# isn't but



## dalia1000

Witam, nie jestem pewna jak przetłumaczyć poniższe zdanie:

"A happy family isn't but a paradise in advanced"

To moja próba tłumaczenia:

"Szczęśliwa rodzina jest niczym innym (?) jak wcześniejszym/przedwczesnym (?) rajem"

Możecie mi pomóc?

Z góry dziękuję,
dalia


----------



## Rusak963

dalia1000 said:


> "A happy family isn't but a paradise in advanced"



A paradise in advanced? Seems strange. I would say: a paradise in advance. Where is this sentence from?  
Anyway, my translation would look like this: 
Szczęśliwa rodzina jest niczym innym jak przedsmakiem/próbką/zaliczką raju.


----------



## ><FISH'>

It is difficult to understand, even in English. It looks incorrect as well. Czy masz może jakieś kontekst?


----------



## dalia1000

Unfortunately, no, it's a quotation without context, but I think Rusak is right, or at least it must be sth similar. Actually, it was originally written in Spanish and it was "un paraiso anticipado", but on the Spanish-English forum I couldn't find a satisfactory answer, only the translation "a paradise in advance"...


----------



## Rusak963

It could also be translated as:
Szczęśliwa rodzina jest niczym innym jak kawałkiem nieba.


----------



## Amajel

Rusak963 said:


> ...
> Szczęśliwa rodzina jest niczym innym jak *przedsmakiem* raju.



If the original says "un paraiso anticipado" so I would go for Rusak's translation, I mean "przedsmak raju".


----------



## Szkot

If it helps, the Spanish is a translation of the English:

A happy family is but an earlier heaven  (Sir John Bowring)

Is raj na ziemi a possible Polish idiom (although przedsmak raju sounds better)?


----------



## Rusak963

Szkot said:


> If it helps, the Spanish is a translation of the English:
> 
> A happy family is but an earlier heaven  (Sir John Bowring)
> 
> Is raj na ziemi a possible Polish idiom (although przedsmak raju sounds better)?

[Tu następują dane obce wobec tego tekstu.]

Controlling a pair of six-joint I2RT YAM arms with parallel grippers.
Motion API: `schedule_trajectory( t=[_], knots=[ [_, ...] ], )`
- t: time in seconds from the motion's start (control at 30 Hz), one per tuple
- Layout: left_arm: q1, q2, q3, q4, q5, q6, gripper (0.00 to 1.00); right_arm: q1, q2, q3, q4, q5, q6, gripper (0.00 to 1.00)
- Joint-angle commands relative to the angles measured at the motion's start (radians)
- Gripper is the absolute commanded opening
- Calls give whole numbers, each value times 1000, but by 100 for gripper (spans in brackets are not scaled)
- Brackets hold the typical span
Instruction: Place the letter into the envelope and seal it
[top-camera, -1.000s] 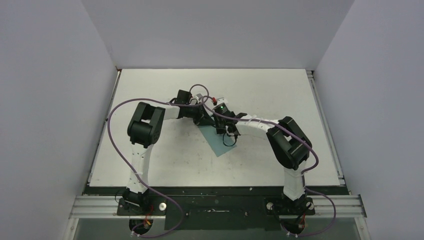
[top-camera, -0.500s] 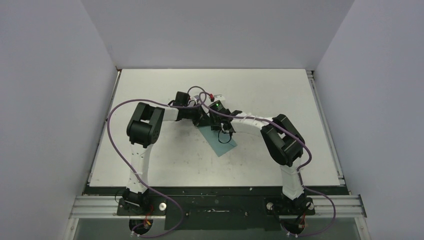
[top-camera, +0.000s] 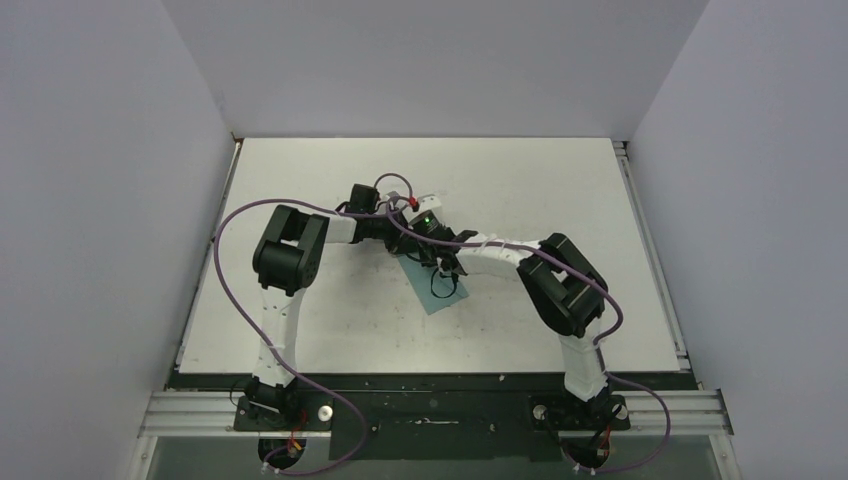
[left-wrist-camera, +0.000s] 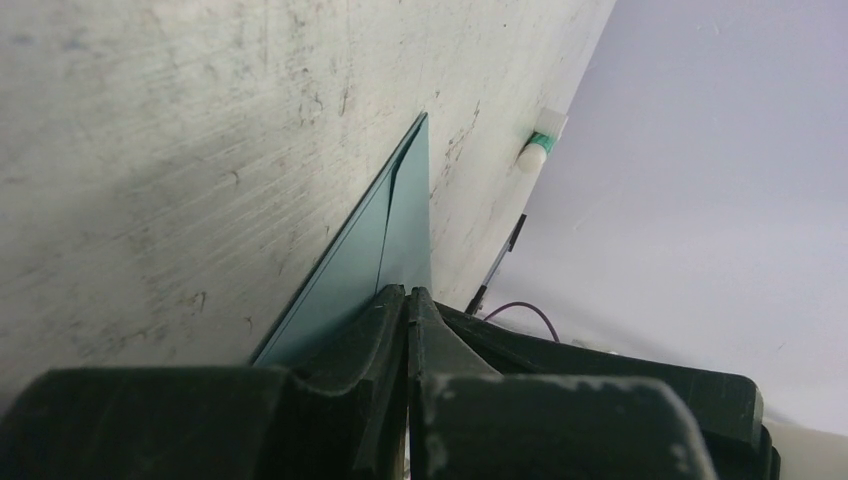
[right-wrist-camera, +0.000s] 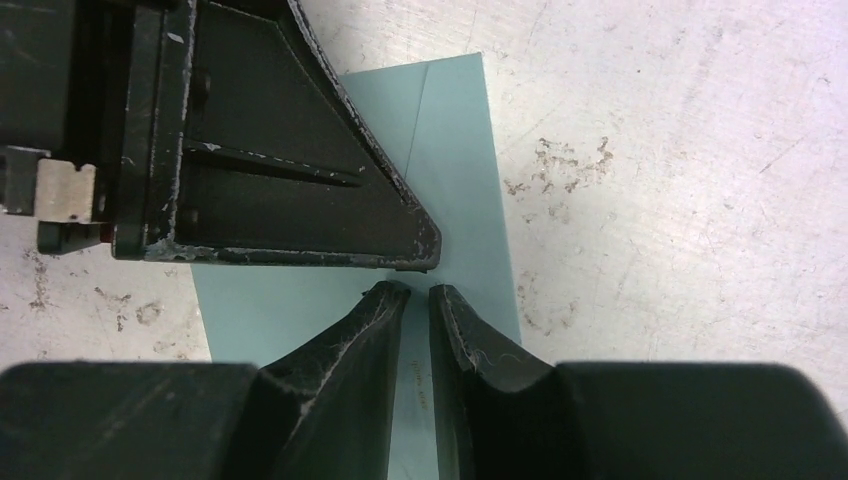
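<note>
The envelope (right-wrist-camera: 465, 170), teal and flat with a fine flap seam across it, lies askew near the middle of the scuffed table (right-wrist-camera: 680, 150). The left gripper (left-wrist-camera: 407, 296) has its fingers pressed tight together, tips down on the paper. Just beside it, over the same sheet, the right gripper (right-wrist-camera: 418, 292) holds its fingers a narrow slit apart, clamping nothing. A white-and-green stick (left-wrist-camera: 541, 146) lies beyond

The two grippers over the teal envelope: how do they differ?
The left gripper has its fingers pressed together; the right gripper shows a narrow gap. The left reaches in from the left, the right from the right. Both are black, tips over the envelope.
</note>
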Motion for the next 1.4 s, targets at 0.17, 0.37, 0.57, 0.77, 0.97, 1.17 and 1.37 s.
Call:
schedule_trajectory(
  t=[0.17, 0.37, 0.57, 0.77, 0.97, 1.17, 1.37],
  knots=[
    [22, 31, -40, -68, -147, 36, 0, 38, -4, -115, -152, -88, -27, 20],
    [27, 35, -40, -68, -149, 36, 0, 54, -26, -140, -165, -105, -45, 23],
    [27, 40, -44, -66, -150, 39, 0, 57, -51, -180, -174, -98, -21, 18],
    [27, 45, -40, -68, -150, 38, 0, 57, -60, -185, -186, -104, -19, 12],
    [27, 46, -39, -70, -149, 43, 0, 55, -74, -217, -187, -128, -27, 12],
    [27, 47, -35, -81, -150, 54, 0, 39, -94, -247, -196, -135, -11, 12],
    [27, 48, -23, -91, -150, 64, 0, -8, -128, -284, -212, -147, 36, 12]
  ],
)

Yes, "raj na ziemi" is a possible Polish idiom. I don't know if we should call it an idiom even. I'd call it an idiomatic expression.
Also, I think "przedsmak raju" suits better here as "earlier heaven" translated literally means "wcześniejsze niebo". So it's as if a demonstration, tralier, sneak peek, foretaste, etc. An advance too if it means "zaliczka".


----------